= Beginning of Section =
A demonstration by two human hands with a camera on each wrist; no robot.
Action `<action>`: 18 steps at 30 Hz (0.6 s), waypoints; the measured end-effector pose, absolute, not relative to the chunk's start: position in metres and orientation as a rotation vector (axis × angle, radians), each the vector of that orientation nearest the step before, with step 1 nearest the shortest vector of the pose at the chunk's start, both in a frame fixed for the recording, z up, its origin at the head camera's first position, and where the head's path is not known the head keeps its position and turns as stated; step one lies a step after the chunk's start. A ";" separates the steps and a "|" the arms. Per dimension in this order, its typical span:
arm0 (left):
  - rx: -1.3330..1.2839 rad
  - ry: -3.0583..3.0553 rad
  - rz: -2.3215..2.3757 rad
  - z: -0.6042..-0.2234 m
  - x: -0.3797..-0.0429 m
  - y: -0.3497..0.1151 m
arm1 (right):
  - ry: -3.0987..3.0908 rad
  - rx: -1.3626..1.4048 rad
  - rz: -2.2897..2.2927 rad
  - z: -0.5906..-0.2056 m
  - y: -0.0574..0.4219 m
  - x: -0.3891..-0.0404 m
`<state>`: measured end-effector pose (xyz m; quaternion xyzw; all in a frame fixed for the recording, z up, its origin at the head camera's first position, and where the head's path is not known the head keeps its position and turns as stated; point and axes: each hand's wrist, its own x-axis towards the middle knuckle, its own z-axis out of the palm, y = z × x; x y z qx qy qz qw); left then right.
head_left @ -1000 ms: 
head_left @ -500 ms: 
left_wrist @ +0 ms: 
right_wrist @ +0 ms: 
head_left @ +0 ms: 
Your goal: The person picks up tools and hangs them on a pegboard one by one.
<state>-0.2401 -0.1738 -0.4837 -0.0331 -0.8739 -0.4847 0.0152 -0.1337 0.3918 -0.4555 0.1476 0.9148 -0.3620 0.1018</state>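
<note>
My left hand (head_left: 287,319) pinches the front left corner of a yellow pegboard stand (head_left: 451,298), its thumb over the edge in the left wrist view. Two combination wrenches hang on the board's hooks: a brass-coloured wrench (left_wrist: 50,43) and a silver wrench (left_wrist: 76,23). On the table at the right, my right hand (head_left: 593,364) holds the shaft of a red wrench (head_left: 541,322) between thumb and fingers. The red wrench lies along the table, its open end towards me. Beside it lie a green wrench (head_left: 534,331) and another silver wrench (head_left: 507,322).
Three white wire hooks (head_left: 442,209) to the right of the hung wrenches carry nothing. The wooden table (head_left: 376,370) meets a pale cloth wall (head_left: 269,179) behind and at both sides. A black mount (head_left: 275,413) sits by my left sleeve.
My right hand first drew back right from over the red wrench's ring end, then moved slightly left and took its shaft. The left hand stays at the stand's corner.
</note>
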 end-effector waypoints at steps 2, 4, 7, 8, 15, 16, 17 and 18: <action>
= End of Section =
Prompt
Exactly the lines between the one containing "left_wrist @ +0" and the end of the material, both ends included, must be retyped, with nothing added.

Answer box
left_wrist @ +0 ms: 
right_wrist @ +0 ms: 
head_left @ +0 ms: 
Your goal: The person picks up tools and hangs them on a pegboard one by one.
<state>-0.2401 -0.1738 -0.4837 -0.0331 -0.8739 -0.4847 0.0152 -0.1337 0.3918 -0.4555 0.1476 0.9148 -0.3620 0.1018</state>
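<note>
My left hand (head_left: 287,319) pinches the front left corner of a yellow pegboard stand (head_left: 451,298), its thumb over the edge in the left wrist view. Two combination wrenches hang on the board's hooks: a brass-coloured wrench (left_wrist: 50,43) and a silver wrench (left_wrist: 76,23). On the table at the right, my right hand (head_left: 593,364) holds the shaft of a red wrench (head_left: 541,322) between thumb and fingers. The red wrench lies along the table, its open end towards me. Beside it lie a green wrench (head_left: 534,331) and another silver wrench (head_left: 507,322).
Three white wire hooks (head_left: 442,209) to the right of the hung wrenches carry nothing. The wooden table (head_left: 376,370) meets a pale cloth wall (head_left: 269,179) behind and at both sides. A black mount (head_left: 275,413) sits by my left sleeve.
My right hand first drew back right from over the red wrench's ring end, then moved slightly left and took its shaft. The left hand stays at the stand's corner.
</note>
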 end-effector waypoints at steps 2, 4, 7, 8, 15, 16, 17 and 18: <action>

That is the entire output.